Manufacture of Aerosol Gels Using Flame Synthesis

Dr. Chakrabarty’s group has invented a method for the manufacture of aerosol gels using flame synthesis offering a cost-effective, scalable, and versatile mode of production as compared to the conventional wet chemistry-based sol-gel technique (Patent filed). Using this technique, his research group has demonstrated the bulk production of titania, silica, and other advanced material-based aerosol gels for energy applications, such as hydrogen storage, CO2 photo-reduction catalysts, etc. This advanced aerosol-based technology is currently undergoing technology transfer to Cabot Corporation for utilization in manufacturing of their products.

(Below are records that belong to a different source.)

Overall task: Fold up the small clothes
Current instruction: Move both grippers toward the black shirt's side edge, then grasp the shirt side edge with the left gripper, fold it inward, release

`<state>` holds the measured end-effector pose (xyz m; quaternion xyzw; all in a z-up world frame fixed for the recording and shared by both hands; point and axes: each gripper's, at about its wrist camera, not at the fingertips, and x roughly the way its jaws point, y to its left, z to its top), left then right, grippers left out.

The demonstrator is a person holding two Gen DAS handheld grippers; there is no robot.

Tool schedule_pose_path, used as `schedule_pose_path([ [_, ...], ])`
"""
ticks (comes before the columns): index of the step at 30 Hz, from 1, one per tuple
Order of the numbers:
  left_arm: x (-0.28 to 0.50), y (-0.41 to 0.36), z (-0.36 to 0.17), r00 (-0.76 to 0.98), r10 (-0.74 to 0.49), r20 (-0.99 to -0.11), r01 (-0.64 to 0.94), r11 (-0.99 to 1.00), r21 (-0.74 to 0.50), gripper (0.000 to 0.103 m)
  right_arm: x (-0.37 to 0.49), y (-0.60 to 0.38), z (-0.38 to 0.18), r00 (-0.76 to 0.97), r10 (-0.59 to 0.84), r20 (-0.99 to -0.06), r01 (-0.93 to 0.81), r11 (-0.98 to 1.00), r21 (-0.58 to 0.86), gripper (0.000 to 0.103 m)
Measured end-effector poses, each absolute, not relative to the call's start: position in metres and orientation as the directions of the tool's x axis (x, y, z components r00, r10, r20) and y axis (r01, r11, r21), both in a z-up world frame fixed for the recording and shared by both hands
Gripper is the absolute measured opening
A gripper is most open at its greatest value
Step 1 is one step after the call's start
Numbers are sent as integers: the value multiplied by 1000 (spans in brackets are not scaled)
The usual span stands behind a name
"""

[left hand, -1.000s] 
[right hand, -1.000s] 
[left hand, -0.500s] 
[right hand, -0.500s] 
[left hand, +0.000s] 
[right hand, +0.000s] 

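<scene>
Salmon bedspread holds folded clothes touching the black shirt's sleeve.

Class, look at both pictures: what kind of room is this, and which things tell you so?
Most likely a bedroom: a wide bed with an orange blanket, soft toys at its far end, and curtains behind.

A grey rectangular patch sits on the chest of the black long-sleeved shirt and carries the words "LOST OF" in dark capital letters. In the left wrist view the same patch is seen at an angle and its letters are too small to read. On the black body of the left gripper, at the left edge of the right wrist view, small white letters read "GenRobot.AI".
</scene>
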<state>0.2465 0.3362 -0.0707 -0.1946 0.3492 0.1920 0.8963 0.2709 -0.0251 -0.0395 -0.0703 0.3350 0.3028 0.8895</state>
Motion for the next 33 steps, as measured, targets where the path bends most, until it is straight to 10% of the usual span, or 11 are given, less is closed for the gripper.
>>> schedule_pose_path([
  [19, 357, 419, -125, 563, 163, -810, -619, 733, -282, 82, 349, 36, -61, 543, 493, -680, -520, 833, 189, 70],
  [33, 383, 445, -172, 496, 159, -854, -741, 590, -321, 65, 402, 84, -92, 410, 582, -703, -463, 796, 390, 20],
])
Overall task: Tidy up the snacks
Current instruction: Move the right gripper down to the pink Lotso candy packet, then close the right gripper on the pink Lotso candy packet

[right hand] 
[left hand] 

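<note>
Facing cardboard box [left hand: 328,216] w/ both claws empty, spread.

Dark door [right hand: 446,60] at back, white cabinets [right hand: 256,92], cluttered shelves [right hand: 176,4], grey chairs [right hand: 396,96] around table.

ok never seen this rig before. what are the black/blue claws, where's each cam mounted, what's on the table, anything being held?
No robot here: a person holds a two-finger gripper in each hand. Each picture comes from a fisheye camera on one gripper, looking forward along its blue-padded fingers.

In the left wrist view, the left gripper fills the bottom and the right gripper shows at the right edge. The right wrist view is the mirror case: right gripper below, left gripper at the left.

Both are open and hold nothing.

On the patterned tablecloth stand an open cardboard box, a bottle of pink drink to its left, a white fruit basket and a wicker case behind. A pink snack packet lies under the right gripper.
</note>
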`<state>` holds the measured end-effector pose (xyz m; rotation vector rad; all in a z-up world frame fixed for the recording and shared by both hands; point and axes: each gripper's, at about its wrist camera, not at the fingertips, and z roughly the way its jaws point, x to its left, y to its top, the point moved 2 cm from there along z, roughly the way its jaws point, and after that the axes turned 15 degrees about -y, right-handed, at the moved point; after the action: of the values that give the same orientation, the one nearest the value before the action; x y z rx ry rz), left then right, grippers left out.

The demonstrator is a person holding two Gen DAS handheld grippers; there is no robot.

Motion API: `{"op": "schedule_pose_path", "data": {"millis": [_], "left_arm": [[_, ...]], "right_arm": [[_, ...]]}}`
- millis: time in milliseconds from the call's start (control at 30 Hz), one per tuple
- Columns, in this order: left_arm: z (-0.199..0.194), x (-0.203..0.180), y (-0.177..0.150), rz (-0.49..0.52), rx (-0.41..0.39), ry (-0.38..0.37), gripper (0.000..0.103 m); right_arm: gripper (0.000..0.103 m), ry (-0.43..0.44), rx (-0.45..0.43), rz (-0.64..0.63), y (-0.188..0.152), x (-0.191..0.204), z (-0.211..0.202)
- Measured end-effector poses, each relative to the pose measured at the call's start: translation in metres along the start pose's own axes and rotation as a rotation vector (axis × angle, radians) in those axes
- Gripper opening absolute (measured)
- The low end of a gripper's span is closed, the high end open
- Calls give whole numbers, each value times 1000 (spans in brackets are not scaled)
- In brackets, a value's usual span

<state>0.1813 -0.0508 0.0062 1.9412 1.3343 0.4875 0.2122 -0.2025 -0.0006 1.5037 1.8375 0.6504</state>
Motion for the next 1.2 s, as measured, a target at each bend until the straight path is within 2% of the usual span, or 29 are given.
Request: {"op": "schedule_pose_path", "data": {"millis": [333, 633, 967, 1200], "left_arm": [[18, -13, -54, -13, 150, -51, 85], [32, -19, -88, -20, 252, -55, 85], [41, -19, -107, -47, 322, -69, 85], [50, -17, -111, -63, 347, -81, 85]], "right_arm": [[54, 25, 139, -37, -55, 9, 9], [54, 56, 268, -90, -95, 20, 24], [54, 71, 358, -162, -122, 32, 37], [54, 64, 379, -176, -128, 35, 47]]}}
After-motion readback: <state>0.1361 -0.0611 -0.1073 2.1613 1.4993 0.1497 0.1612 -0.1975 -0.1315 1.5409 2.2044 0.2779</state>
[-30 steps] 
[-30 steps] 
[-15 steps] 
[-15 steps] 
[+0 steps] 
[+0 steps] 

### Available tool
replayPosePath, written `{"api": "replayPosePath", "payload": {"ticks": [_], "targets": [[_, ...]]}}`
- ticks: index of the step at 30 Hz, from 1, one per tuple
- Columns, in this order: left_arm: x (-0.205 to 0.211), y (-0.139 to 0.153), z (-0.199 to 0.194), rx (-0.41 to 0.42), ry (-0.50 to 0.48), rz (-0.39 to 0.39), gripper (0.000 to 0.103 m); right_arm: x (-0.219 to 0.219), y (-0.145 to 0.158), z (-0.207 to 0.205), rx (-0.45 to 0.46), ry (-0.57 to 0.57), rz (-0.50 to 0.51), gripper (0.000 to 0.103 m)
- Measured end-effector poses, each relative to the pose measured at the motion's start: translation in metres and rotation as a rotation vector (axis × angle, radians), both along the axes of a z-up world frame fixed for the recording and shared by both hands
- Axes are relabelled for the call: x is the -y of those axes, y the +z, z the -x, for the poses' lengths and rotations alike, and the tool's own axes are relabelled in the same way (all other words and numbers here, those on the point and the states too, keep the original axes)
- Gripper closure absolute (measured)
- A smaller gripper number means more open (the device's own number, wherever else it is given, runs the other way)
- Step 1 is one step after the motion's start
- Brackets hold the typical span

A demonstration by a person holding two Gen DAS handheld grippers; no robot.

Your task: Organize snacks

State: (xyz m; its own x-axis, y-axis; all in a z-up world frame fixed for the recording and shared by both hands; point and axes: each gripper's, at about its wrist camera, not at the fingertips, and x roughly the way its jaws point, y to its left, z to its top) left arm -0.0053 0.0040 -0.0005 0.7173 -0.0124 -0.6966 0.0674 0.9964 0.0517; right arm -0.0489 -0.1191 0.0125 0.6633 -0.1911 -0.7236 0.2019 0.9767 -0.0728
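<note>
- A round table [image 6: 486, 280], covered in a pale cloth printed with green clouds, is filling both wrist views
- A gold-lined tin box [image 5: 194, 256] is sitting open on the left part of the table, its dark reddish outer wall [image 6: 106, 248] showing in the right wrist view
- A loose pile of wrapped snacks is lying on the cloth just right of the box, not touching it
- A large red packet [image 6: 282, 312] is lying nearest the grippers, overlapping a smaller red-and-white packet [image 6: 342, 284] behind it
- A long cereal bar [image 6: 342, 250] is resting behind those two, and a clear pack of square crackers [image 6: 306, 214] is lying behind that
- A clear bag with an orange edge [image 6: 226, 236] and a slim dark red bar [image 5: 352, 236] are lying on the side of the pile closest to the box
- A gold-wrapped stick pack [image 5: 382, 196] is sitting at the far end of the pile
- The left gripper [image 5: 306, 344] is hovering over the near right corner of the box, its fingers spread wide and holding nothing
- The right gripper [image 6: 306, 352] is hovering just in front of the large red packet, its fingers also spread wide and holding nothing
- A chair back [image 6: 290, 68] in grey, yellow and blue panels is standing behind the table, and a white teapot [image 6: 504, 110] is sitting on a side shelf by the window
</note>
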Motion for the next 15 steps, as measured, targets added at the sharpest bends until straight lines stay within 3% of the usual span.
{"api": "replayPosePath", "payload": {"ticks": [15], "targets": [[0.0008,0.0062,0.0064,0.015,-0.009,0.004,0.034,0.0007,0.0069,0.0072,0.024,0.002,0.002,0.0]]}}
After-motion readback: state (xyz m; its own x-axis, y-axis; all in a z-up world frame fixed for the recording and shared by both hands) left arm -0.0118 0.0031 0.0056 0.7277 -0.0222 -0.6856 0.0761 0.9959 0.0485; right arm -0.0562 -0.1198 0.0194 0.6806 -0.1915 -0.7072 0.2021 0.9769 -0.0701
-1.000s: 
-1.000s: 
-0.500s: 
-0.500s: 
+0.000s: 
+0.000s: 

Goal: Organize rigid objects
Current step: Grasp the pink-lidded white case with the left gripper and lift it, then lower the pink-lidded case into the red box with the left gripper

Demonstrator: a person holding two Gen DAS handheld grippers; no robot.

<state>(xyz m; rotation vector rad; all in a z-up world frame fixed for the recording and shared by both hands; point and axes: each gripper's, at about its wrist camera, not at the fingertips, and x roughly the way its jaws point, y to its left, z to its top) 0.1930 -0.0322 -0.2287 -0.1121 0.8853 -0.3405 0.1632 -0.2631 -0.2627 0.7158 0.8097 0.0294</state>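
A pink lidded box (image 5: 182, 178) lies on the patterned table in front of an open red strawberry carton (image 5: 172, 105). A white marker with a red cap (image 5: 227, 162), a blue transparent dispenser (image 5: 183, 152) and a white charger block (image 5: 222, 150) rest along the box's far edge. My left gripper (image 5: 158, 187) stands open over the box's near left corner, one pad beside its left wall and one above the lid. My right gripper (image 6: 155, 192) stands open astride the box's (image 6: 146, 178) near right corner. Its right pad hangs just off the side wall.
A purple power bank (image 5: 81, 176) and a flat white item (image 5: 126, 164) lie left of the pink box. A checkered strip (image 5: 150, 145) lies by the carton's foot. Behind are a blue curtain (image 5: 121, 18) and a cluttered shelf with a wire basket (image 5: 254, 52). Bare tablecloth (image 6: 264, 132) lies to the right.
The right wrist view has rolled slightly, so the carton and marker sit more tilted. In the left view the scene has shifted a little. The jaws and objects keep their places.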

Kinetics of AEROSOL-to-GEL

Gelation is a result of sol-to-gel transition–a universal phenomenon–in irreversible non-coalescent aggregation systems . When the average size of aggregates reaches the length-scale of average nearest neighbor separation, an aerosol system is said to gel–this condition is defined as the ideal gel point (IGP). Beyond IGP, the kinetics of particle growth remains elusive because of the break down of the governing Smoluchowski equation. Dr. Chakrabarty and his group systematically studied the dynamics of gelling systems in this regime using the off-lattice diffusion limited cluster-cluster aggregation model. They showed that beyond IGP, the sol phase particles ceased to grow without forming into gels and their corresponding normalized mass distribution remained invariant with respect to the geometric mean and standard deviation. This invariant mass distribution also implied that the conversion of particles from the sol phase to gel phase during a unit time is independent of particle size. They elegantly parameterized the relationship between conversion rate and time using a power-law analytical expression which accurately predicts both the decrease in the total number of sol phase particles and the increase in average mass of the gel phase particles. It is to be noted that this complete, quantitative description of the time-evolution of monomers to aggregate to gel phase has not been accomplished before in our field.

Relevant Publications:

  • Chakrabarty and Liu (2019). Synthesis of aerosol gels comprising macro-aggregates in a buoyancy-opposed flame reactor by a diffusion-limiting cluster aggregating process. US Patent, https://patents.justia.com/patent/20210246045
  • Liu, P., W. R. Heinson, C. M. Sorensen, and R. K. Chakrabarty (2019). Kinetics of sol-to-gel transition in irreversible particulate systems, J. Colloid. Interface. Sci.https://doi.org/10.1016/j.jcis.2019.04.067
  • Liu, P., I. J. Arnold, Y. Wang, Y. Yu, J. Fang, P Biswas, and R. K. Chakrabarty (2015) Synthesis of Titanium Dioxide Aerosol Gels in a Buoyancy-Opposed Flame Reactor, Aerosol Sci. Tech., 49:12, 1232-1241, DOI: 10.1080/02786826.2015.1112356.